Адам посмотрел на Лету и увидел: ее удивление прошло, она радуется тому, что это известие придет к ее родным так скоро.
«Может быть, это и правда», – думала она в отчаянии. Но знала, что он лгал. Они оба лгали: и Ева, и он.
Как они всегда лгали о Каине.
Глава шестая
Каин шел к ручью, и ему казалось, что он летит, поднятый над землей бурей внутри себя. Путешествие, занимавшее обычно самое малое полдня, завершилось прежде, чем солнце скрылось за горным хребтом на востоке.
Мыслей никаких не было. Лишь ветер внутри и облегчение, что ему удалось сбежать.
Избавиться.
В ложбине он вошел в поток воды, стоял, очищался. Прислушивался. Буря успокоилась, и он погрузился в песню водного потока светло и играючи.
Значит, он все же не сумасшедший. Те звуки существовали, музыка звучала наяву. Был и водный поток, скользкий, ласкающий, бушующий, шлепающий, вертящийся, шипящий, завораживающий.
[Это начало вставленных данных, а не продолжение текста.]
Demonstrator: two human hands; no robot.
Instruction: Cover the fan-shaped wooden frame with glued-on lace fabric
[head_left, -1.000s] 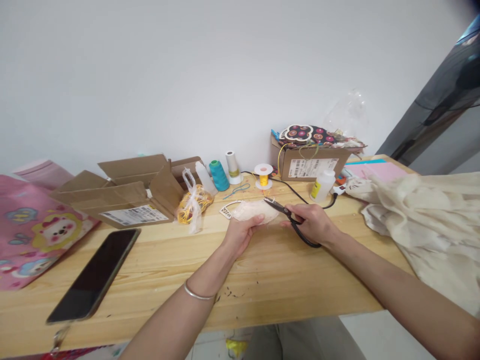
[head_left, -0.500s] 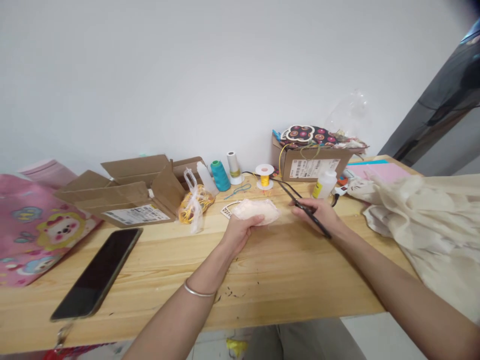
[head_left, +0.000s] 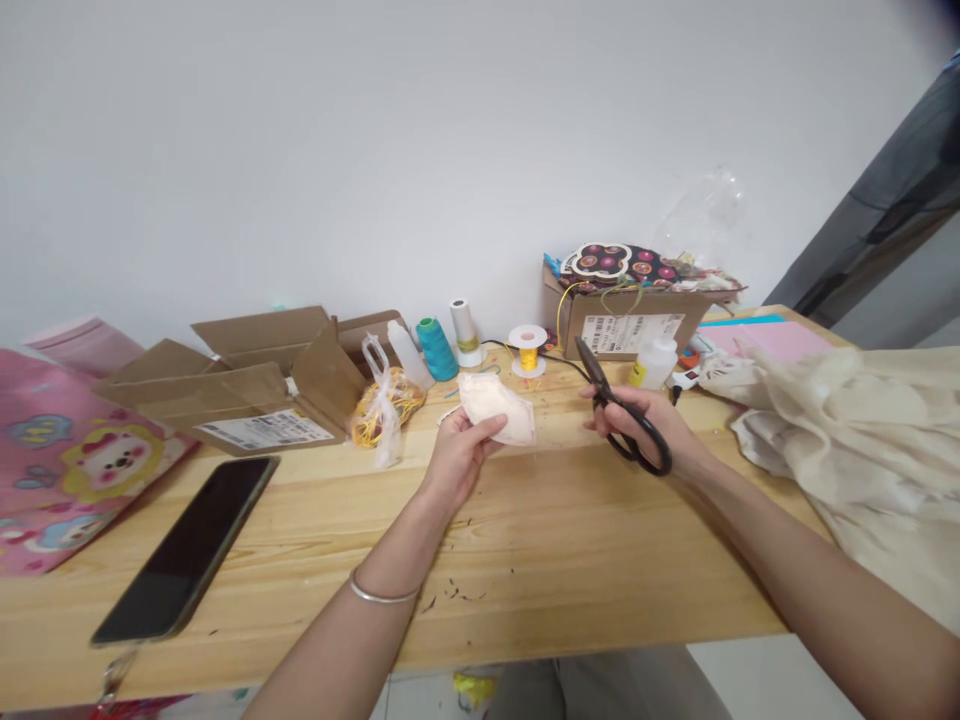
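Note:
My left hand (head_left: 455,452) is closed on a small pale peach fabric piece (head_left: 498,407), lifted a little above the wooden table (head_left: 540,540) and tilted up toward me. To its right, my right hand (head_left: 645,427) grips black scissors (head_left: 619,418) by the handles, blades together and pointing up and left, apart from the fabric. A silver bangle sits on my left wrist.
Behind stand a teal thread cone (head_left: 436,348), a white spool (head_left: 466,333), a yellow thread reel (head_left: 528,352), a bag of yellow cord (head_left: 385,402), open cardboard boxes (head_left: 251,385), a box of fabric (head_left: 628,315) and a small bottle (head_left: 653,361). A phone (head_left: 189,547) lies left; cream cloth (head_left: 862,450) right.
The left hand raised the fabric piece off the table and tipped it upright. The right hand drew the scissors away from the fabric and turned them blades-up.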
Каин разделся, голым сел под лучами солнца, которое успело уже выйти из-за горы и стояло высоко и величественно прямо на юге.
Грело.
Он знал, что делать. Надо было идти к великим лиственным лесам на востоке, к странному народу, о котором он слышал так много. Он мечтал добраться туда еще в детстве, слушая отцовские сказки. И после того как Ева вернулась оттуда, он часто заставлял ее снова и снова рассказывать об этом Свете в лесах, о веселом похотливом народе, их объятиях, их смехе.
Свободный народ.
И их вожак – они звали его Сатана, – великий в силе своей. Как много снов о нем окутывали Каина.
Там нет воспоминаний, рассказывала Ева. Любой поступок забывается сразу же, как только совершится.
Никто не скорбит по умершим.
Там не было места Авелю.
Там не было ни мыслей, ни слов. Именно туда он, плохо справлявшийся со словами, всегда мечтал попасть.